Default Chartered (Stan) sees new growth limits in non-stable-coin-tokenization

Stableecoins dominate the tokenization of assets in the real world (RWA), but Standard Chartered (Stan) said it sees signs of a wider shift in progress.

With only $ 23 billion currently in Non-StableCoin Rwas, approx. 10% The size of the stablecoin market, the investment bank expects significant growth as regulatory clarity improves, and the focus is changing to assets that benefit from more meaningful by being on-chain, it said in a research report on Wednesday.

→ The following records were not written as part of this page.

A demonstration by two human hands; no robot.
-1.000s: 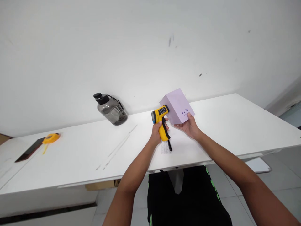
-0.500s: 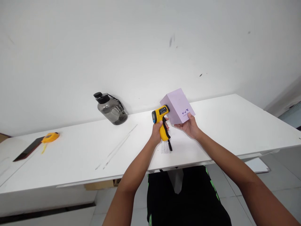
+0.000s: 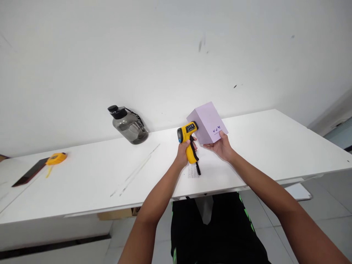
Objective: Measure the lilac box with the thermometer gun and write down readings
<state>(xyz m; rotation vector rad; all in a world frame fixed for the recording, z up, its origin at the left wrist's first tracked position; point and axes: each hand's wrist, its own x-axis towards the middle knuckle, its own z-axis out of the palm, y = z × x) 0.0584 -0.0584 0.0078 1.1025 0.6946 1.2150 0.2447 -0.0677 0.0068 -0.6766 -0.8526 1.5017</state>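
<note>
My left hand [image 3: 182, 153] is wrapped round the grip of a yellow and black infrared thermometer gun [image 3: 190, 154]. Its front end is right against, or just in front of, the left face of a lilac box [image 3: 210, 121]; I cannot tell whether they touch. My right hand [image 3: 223, 146] grips the lower edge of that box, thumb on the face printed with small purple marks, and holds it tilted. Beneath the thermometer gun a black pen [image 3: 198, 168] lies on a sheet with small print [image 3: 192, 172], partly hidden by the gun and hand.
A grey translucent water bottle [image 3: 130, 126] with a black cap stands against the wall on the white table [image 3: 90, 176]. Farther left lie a yellow tape measure [image 3: 56, 158] and a dark flat panel [image 3: 30, 172]. A cardboard box [image 3: 115, 214] sits below the table.
The view has shifted very slightly. Both hands keep the thermometer gun and the lilac box in nearly the same place against each other.
</note>
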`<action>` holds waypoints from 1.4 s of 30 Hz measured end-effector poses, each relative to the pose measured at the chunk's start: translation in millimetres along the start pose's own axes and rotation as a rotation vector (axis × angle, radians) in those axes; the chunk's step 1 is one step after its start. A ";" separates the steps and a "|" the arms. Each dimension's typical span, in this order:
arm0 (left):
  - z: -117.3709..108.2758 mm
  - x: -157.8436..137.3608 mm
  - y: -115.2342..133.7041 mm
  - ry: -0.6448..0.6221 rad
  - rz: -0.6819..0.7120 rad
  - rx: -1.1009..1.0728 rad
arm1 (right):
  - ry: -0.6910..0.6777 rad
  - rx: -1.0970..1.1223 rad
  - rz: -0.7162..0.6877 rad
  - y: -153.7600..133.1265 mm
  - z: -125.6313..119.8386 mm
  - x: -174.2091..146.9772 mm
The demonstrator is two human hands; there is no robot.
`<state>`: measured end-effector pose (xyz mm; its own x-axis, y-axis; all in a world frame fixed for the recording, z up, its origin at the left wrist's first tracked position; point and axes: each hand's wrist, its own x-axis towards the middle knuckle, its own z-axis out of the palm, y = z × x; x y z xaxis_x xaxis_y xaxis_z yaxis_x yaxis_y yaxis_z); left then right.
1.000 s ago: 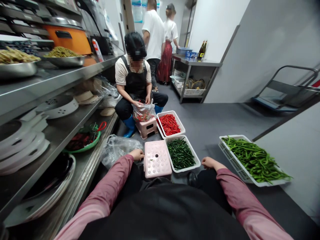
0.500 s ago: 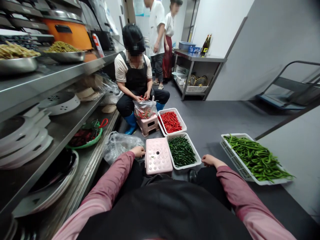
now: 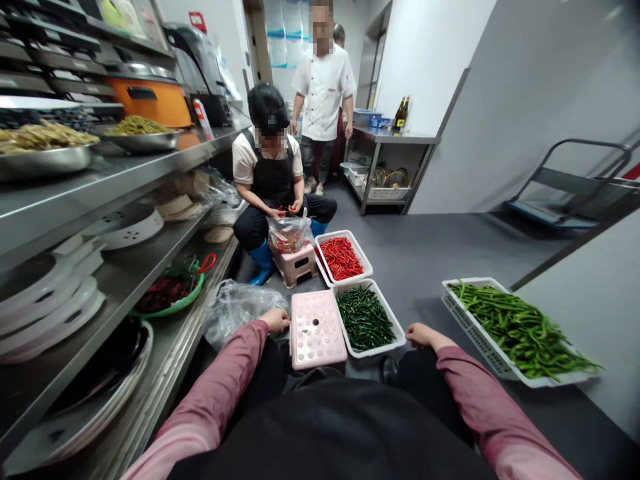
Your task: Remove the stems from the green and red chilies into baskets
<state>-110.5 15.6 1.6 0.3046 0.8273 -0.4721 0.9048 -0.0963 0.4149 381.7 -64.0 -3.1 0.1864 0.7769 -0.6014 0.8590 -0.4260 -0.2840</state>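
My left hand (image 3: 276,321) rests over my left knee with its fingers curled, close to the left edge of a pink plastic stool (image 3: 317,347). A small green scrap lies on the stool's dimpled top. Over my right knee, my right hand (image 3: 421,335) is loosely closed, and nothing shows in it. Just left of that hand stands a white basket (image 3: 369,353) of dark green chillies (image 3: 364,317). Behind it sits another white basket (image 3: 367,255) heaped with red chillies (image 3: 341,258). A crumpled clear plastic bag (image 3: 240,310) lies beyond my left hand.
A seated co-worker (image 3: 273,167) handles red chillies over a plastic bag (image 3: 289,235) on another pink stool (image 3: 296,265). Another person (image 3: 323,93) stands behind, partly hiding a third. Steel shelves (image 3: 125,177) line the left. Long green peppers (image 3: 515,327) fill a basket at right, before a trolley (image 3: 555,193).
My view has tilted up slightly, so things sit lower in it. The standing person in white has turned toward me and moved right. My hands stay in nearly the same place.
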 end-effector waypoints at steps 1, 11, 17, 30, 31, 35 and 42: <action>0.9 1.4 -0.9 0.000 -0.001 0.001 | 0.002 0.007 0.000 0.4 0.3 0.2; 3.3 2.9 -1.7 0.018 -0.014 -0.016 | 0.018 0.023 -0.004 -0.2 0.5 -2.0; 3.6 5.0 -2.6 0.009 -0.003 -0.001 | 0.006 -0.024 0.000 -5.8 1.4 0.4; 0.3 -0.9 -4.6 0.012 -0.020 0.059 | -0.063 -0.067 -0.033 -24.6 6.2 21.3; -0.2 -1.9 -4.5 0.011 -0.024 0.064 | -0.067 -0.072 -0.035 -25.0 5.9 21.6; -2.1 -4.9 -3.1 -0.001 -0.032 0.067 | -0.079 -0.080 -0.037 -24.5 5.1 21.6; -4.7 -7.3 -0.8 -0.022 -0.052 0.068 | -0.099 -0.061 -0.011 -18.0 8.0 24.3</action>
<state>-114.9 12.3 8.4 0.2622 0.8198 -0.5092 0.9376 -0.0914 0.3356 366.9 -41.2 -18.6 0.1313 0.7302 -0.6705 0.8887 -0.3863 -0.2467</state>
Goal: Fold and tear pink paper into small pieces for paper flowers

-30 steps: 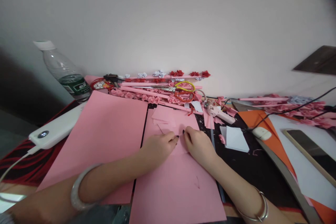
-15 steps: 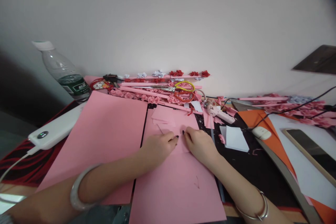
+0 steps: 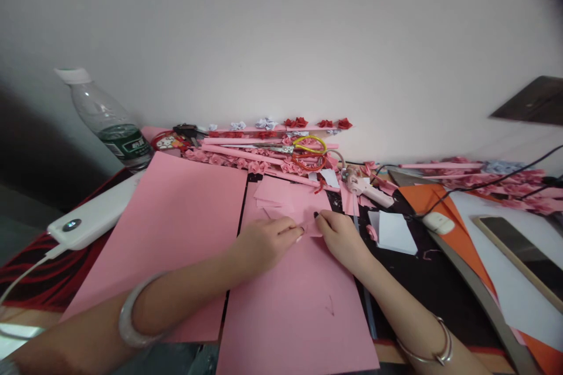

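Observation:
Between my two hands is a small pink paper piece (image 3: 311,227), pinched at its left side by my left hand (image 3: 271,244) and at its right by my right hand (image 3: 341,240). Fingers of both hands are closed, and they partly cover the paper. It is held just over a large pink sheet (image 3: 299,310) with a small mark on it. Several small pink paper squares (image 3: 275,192) lie just beyond my fingers. Under my left forearm spreads another large pink sheet (image 3: 185,217).
Scissors (image 3: 308,143) rest on rolled pink paper and paper flowers by the wall. A glue gun (image 3: 367,187), white paper squares (image 3: 396,233) and a phone (image 3: 519,252) lie to the right. A bottle (image 3: 114,123) and a white power bank (image 3: 94,211) stand left.
My right hand has shifted slightly right, and my left fingers have come a little lower and further right over the paper. The surrounding items have not moved.

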Tool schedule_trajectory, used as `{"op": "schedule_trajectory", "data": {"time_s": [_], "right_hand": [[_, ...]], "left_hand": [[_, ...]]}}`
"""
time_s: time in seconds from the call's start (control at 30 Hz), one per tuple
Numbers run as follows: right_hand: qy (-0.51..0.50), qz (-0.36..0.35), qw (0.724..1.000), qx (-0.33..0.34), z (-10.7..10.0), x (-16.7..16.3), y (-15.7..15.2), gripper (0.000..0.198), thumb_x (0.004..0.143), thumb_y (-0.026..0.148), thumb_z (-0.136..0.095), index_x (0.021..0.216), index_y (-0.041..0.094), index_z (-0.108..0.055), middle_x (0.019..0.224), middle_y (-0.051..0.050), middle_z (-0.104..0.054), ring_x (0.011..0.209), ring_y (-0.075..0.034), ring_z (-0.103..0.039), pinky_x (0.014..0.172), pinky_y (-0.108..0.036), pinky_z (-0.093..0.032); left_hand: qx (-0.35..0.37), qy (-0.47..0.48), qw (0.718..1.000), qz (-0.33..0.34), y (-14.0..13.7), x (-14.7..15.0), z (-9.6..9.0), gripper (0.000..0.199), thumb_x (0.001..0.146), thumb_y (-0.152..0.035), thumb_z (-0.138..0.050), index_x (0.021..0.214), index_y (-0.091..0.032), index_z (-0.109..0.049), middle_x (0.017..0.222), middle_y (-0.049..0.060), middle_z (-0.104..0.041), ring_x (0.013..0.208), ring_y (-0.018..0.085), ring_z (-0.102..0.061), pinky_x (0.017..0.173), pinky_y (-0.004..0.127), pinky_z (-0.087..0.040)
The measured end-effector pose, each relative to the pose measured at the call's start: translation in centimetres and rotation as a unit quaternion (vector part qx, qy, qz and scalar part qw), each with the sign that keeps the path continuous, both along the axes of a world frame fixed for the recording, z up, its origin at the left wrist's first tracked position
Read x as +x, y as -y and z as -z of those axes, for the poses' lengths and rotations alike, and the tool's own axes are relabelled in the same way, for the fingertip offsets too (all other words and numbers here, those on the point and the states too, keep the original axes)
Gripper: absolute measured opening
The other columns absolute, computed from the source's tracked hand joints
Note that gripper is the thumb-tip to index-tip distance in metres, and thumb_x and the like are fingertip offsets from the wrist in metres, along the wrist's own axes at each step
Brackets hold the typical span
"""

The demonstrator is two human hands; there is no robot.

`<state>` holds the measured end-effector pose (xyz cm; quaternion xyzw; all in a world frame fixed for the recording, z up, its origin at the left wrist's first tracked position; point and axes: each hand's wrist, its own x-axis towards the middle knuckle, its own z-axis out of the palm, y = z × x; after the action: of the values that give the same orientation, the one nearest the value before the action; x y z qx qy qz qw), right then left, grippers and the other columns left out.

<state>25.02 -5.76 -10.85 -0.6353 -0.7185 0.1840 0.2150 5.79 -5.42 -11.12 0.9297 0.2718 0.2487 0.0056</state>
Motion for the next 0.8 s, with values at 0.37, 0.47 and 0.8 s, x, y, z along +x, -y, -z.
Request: {"op": "schedule_trajectory", "data": {"time_s": [0.37, 0.47, 0.8], "right_hand": [[-0.108, -0.118, 0.987, -0.015, -0.7, -0.1, 0.3, 0.026, 0.087, 0.026, -0.037, 0.062, 0.019, -0.038, 0.053, 0.007, -0.032, 0.05, -0.009, -0.032, 0.049, -0.02, -0.024], [-0.045, -0.095, 0.994, 0.002, -0.3, -0.2, 0.2, 0.026, 0.085, 0.021, -0.037, 0.059, 0.018, -0.039, 0.05, 0.006, -0.035, 0.049, -0.009, -0.034, 0.048, -0.021, -0.023], [0.223, -0.046, 0.974, -0.017, -0.8, -0.9, 0.5, 0.022, 0.087, 0.026, -0.036, 0.077, 0.017, -0.053, 0.069, -0.005, -0.064, 0.063, -0.015, -0.059, 0.051, -0.024, -0.023]], "left_hand": [[-0.113, 0.075, 0.99, -0.028, -1.2, -0.5, 1.0, 0.029, 0.09, -0.018, -0.034, 0.11, -0.016, -0.054, 0.108, 0.005, -0.062, 0.1, 0.016, -0.055, 0.087, 0.03, -0.045], [-0.097, 0.05, 0.992, -0.057, -1.1, -0.4, 0.5, 0.028, 0.089, -0.02, -0.037, 0.111, -0.016, -0.053, 0.107, 0.007, -0.06, 0.101, 0.018, -0.052, 0.088, 0.034, -0.042], [-0.065, -0.106, 0.992, -0.031, -0.5, 0.3, -0.1, 0.027, 0.089, -0.018, -0.034, 0.091, -0.014, -0.06, 0.078, 0.005, -0.053, 0.076, 0.017, -0.048, 0.072, 0.031, -0.041]]}}
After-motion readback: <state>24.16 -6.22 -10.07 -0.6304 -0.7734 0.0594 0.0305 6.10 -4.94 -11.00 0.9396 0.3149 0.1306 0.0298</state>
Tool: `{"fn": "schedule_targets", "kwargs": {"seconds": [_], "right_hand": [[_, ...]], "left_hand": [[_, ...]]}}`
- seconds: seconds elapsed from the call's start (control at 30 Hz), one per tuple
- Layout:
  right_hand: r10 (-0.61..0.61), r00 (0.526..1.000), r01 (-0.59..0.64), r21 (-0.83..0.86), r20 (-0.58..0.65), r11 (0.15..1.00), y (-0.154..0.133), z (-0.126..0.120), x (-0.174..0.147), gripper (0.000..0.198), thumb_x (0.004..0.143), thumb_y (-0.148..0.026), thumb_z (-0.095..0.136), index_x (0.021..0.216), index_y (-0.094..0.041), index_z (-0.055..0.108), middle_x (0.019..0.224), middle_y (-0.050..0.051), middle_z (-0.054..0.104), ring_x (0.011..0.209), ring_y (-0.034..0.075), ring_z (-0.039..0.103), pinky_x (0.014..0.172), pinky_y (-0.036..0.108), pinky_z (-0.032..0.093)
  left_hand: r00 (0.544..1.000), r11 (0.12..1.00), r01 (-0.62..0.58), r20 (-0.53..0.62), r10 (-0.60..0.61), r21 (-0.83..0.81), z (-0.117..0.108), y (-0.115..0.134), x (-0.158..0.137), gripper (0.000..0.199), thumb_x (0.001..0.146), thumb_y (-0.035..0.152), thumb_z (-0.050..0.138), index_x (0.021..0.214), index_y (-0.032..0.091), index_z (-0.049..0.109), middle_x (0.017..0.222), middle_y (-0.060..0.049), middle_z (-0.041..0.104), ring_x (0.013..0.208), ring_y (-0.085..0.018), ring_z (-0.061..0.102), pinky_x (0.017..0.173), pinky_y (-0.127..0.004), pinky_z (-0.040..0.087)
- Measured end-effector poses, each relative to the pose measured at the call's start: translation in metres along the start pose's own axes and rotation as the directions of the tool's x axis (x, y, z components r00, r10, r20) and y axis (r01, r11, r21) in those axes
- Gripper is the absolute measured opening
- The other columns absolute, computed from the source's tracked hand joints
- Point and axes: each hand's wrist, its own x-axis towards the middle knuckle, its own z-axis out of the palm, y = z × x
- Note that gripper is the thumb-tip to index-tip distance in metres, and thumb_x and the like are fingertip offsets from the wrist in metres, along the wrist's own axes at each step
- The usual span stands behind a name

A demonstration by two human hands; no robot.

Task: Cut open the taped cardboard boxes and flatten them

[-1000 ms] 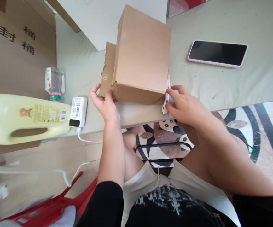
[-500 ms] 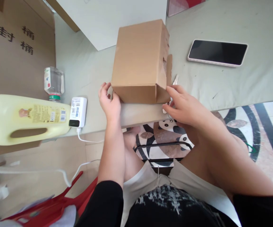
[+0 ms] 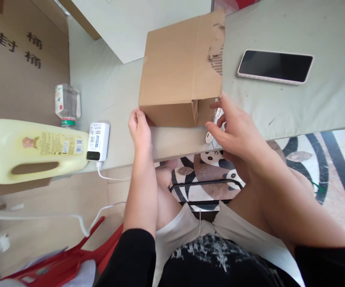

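A brown cardboard box lies near the table's front edge. Its right end flap stretches outward level with the top, with torn, ridged patches. My left hand pinches the box's front left corner. At the flap's front corner is my right hand, its index finger touching the underside while thumb and fingers stay apart. Beneath that hand a long white object rests on the table, partly covered; its kind I cannot make out.
A phone lies at the right. On the left are a white power bank with a cable, a yellow jug, a clear bottle and a large carton. A white panel stands behind the box.
The right flap has swung up and outward from hanging down. My right hand has risen slightly with it, uncovering more of the white object. My left fingers have closed on the corner.
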Motion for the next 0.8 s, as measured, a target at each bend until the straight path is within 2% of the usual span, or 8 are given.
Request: {"fn": "schedule_targets", "kwargs": {"seconds": [0.13,0.2,0.3,0.47,0.53,0.63,0.7,0.8], "right_hand": [[-0.047,0.995,0.050,0.035,-0.087,0.998,0.006,0.007,0.002,0.055,0.088,-0.028,0.050,0.143,-0.028,0.042,0.134,0.009,0.060,0.094,0.023,0.065,0.083,0.041,0.055],[-0.094,0.985,0.104,0.061,-0.147,0.993,0.012,0.013,0.004,0.058,0.086,-0.027,0.053,0.142,-0.028,0.041,0.134,0.010,0.059,0.102,0.025,0.065,0.085,0.044,0.056],[-0.173,0.958,0.200,0.106,-0.227,0.974,0.020,0.021,0.006,0.068,0.083,-0.024,0.056,0.148,-0.029,0.035,0.136,0.010,0.057,0.111,0.028,0.064,0.090,0.049,0.057],[-0.183,0.959,0.235,0.247,-0.215,0.940,0.024,0.026,0.011,0.069,0.084,-0.022,0.057,0.147,-0.031,0.029,0.147,0.010,0.051,0.125,0.030,0.061,0.101,0.054,0.054],[-0.149,0.967,0.203,0.271,-0.206,0.941,0.028,0.028,0.015,0.059,0.084,-0.024,0.058,0.139,-0.031,0.036,0.140,0.009,0.056,0.123,0.030,0.061,0.099,0.053,0.056],[-0.106,0.979,0.152,0.273,-0.177,0.950,0.038,0.031,0.024,0.049,0.082,-0.026,0.061,0.127,-0.030,0.041,0.125,0.009,0.063,0.109,0.030,0.067,0.087,0.050,0.059],[-0.102,0.984,0.136,0.248,-0.144,0.959,0.045,0.032,0.029,0.047,0.080,-0.025,0.063,0.122,-0.027,0.042,0.117,0.010,0.064,0.102,0.030,0.068,0.082,0.050,0.060],[-0.146,0.980,0.171,0.192,-0.134,0.966,0.050,0.032,0.031,0.044,0.078,-0.021,0.061,0.118,-0.024,0.044,0.112,0.011,0.064,0.105,0.033,0.066,0.084,0.052,0.058]], "left_hand": [[0.990,0.993,0.063,0.135,-0.049,-0.103,0.005,0.003,-0.002,0.067,0.091,0.075,0.032,0.093,0.017,0.067,0.104,-0.010,0.071,0.103,-0.022,0.066,0.100,-0.038,0.051],[0.992,0.987,0.011,0.126,0.010,-0.163,0.008,0.006,-0.003,0.072,0.090,0.078,0.028,0.097,0.018,0.065,0.106,-0.011,0.071,0.105,-0.023,0.065,0.102,-0.039,0.050],[0.984,0.962,-0.105,0.114,0.137,-0.252,0.010,0.010,-0.005,0.071,0.092,0.075,0.025,0.116,0.018,0.059,0.116,-0.011,0.068,0.114,-0.024,0.063,0.106,-0.041,0.047],[0.954,0.929,-0.249,0.099,0.285,-0.273,0.009,0.015,-0.009,0.062,0.095,0.067,0.034,0.135,0.022,0.047,0.117,-0.008,0.066,0.128,-0.022,0.057,0.118,-0.038,0.034],[0.937,0.912,-0.292,0.105,0.333,-0.288,0.010,0.014,-0.010,0.064,0.092,0.070,0.036,0.136,0.023,0.047,0.115,-0.008,0.066,0.121,-0.023,0.061,0.116,-0.039,0.038],[0.921,0.906,-0.268,0.189,0.340,-0.327,0.012,0.010,-0.012,0.071,0.086,0.074,0.044,0.139,0.026,0.043,0.110,-0.008,0.067,0.111,-0.024,0.066,0.110,-0.042,0.045],[0.908,0.912,-0.232,0.261,0.328,-0.337,0.014,0.006,-0.013,0.075,0.082,0.076,0.049,0.140,0.029,0.040,0.115,-0.008,0.067,0.116,-0.026,0.065,0.109,-0.044,0.045],[0.896,0.929,-0.177,0.337,0.289,-0.326,0.015,0.001,-0.012,0.080,0.076,0.078,0.057,0.140,0.034,0.036,0.130,-0.009,0.061,0.125,-0.029,0.061,0.111,-0.047,0.044]]}}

Tokenization is one of the most important uses of blockchain technology, and it attracts the attention and investment of the Tradfi world. Stableecoins are cryptocurrencies whose value is bound to another asset, such as the US dollar or gold. They play an important role in cryptocurrency markets and are also used to transfer money internationally.

Jurisdictions such as Singapore, Switzerland, the EU and Jersey have made progress in regulation, noticed the bank, but inconsistent with your customer (KYC) rules remaining a barrier.

Still, the possibility of targeting assets is where tokenization adds real value, the report says.

“To unlock the growth potential, we believe that tokenization efforts need to focus on assets on the chain that is cheaper and/or more fluid than their off-chain equivalents, with shorter settlement times, or which solves a need for chain,” wrote Geoff Kendrick, head of digital active research.

The bank noted that tokenized private credit has shown promise by offering faster settlement and cost -effectiveness.

In contrast, the efforts to tokenize already fluid assets such as gold or US stocks have seen limited traction as they do not provide clear benefits on the chain, the bank said.

The bank expects private equity and liquid off-chain raw materials to be the next growth areas for non-stablecoin tokenization.